Tirugnana Sambandar, a 7th-century Tamil Saivite poet, venerated Vaseeswarar in ten verses in Tevaram, compiled as the First Tirumurai. Appar, an 8th-century nayanmar, also venerated Idaiyatreeswarar in 10 verses in Tevaram, compiled as the Third Tirumurai. As the temple is revered in Tevaram, it is classified as Paadal Petra Sthalam, one of the 275 temples that find mention in the Saiva canon.
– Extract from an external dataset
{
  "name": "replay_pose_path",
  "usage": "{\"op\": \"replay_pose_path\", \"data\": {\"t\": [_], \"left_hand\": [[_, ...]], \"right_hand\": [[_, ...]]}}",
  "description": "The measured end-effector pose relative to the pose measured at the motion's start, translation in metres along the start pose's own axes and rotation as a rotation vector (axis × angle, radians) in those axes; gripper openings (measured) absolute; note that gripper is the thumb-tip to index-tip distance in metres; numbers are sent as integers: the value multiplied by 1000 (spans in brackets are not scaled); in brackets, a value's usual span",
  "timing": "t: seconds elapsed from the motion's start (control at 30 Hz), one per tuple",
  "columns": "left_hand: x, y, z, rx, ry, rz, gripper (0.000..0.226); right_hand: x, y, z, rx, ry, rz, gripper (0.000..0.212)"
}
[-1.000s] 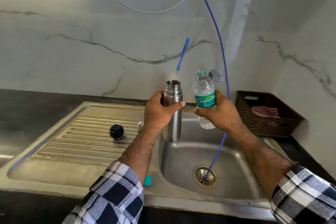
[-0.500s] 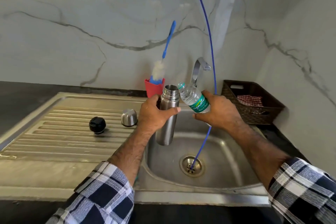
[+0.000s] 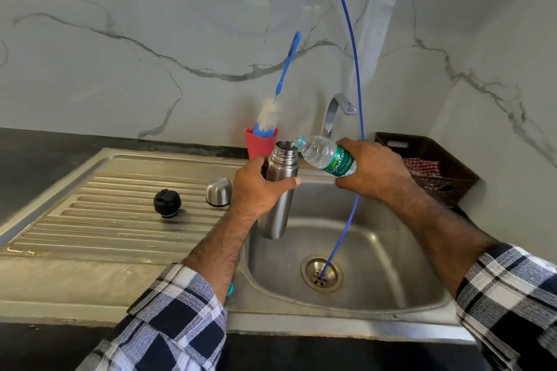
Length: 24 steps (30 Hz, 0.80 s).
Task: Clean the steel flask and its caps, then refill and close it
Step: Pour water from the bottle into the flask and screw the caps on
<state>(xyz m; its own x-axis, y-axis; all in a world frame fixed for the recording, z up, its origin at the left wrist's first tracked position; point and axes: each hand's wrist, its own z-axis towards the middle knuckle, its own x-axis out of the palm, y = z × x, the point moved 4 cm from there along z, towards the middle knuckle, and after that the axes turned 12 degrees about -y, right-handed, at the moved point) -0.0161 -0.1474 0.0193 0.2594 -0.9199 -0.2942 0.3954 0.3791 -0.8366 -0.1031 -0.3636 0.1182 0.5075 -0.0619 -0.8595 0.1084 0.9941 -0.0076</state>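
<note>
Sleeves of checked cloth frame the bottom of the view, and both forearms reach forward over the sink (image 3: 391,295), whose drain (image 3: 322,272) takes the lower end of a blue hose (image 3: 346,220). The left hand (image 3: 256,190) grips the steel flask (image 3: 278,190) about its upper body, fingers and thumb wrapped round it, and holds it upright and uncapped above the left part of the basin. The right hand (image 3: 373,172) grips the plastic water bottle (image 3: 327,156) about its lower half. One second ago this bottle stood upright beside the flask; half a second ago it was part-tilted; it now lies close to level with its open neck at the flask mouth. Judged from this, the refill step is beginning, and both caps remain to be fitted. The black inner cap (image 3: 167,203) and the steel outer cap (image 3: 218,191) rest apart on the ribbed drainboard (image 3: 105,220), left of the flask. The bottle's green label carries white script that reads approximately "Signature"; smaller print under it and a yellow word above it are illegible. No writing is visible on the flask. Behind the flask stands a red cup (image 3: 256,144) holding a bottle brush (image 3: 283,75), then the tap (image 3: 334,111), and at far right a dark basket (image 3: 437,166) with a checked cloth (image 3: 420,166) against the marble wall.
</note>
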Motion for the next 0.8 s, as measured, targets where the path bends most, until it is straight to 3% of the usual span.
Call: {"op": "replay_pose_path", "data": {"t": [0.8], "left_hand": [[4, 8, 3, 23, -18, 15, 61]], "right_hand": [[-21, 11, 9, -75, 47, -144, 72]]}}
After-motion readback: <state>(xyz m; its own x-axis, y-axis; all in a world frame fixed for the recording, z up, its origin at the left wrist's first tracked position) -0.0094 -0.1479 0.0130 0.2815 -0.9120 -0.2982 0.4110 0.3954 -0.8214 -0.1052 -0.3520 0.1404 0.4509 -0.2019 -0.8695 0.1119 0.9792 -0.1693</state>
The temple priests perform the puja (rituals) during festivals and on a daily basis. The temple rituals are performed three times a day; Kalasanthi at 8:00 a.m., Uchikalam at 12:00 a.m. and Sayarakshai at 6:00 p.m. Each ritual comprises four steps: abhisheka (sacred bath), alangaram (decoration), naivethanam (food offering) and deepa aradanai (waving of lamps) for Vaseeswarar and Gnanambigai. Unlike other Shiva temples, anointing with oil is not performed in the temple. There are weekly rituals like somavaram (Monday) and sukravaram (Friday), fortnightly rituals like pradosham, and monthly festivals like amavasai (new moon day), kiruthigai, pournami (full moon day) and sathurthi. Brahmotsavam during the Tamil month of Vaikasi (May - June) is the most important festivals of the temple.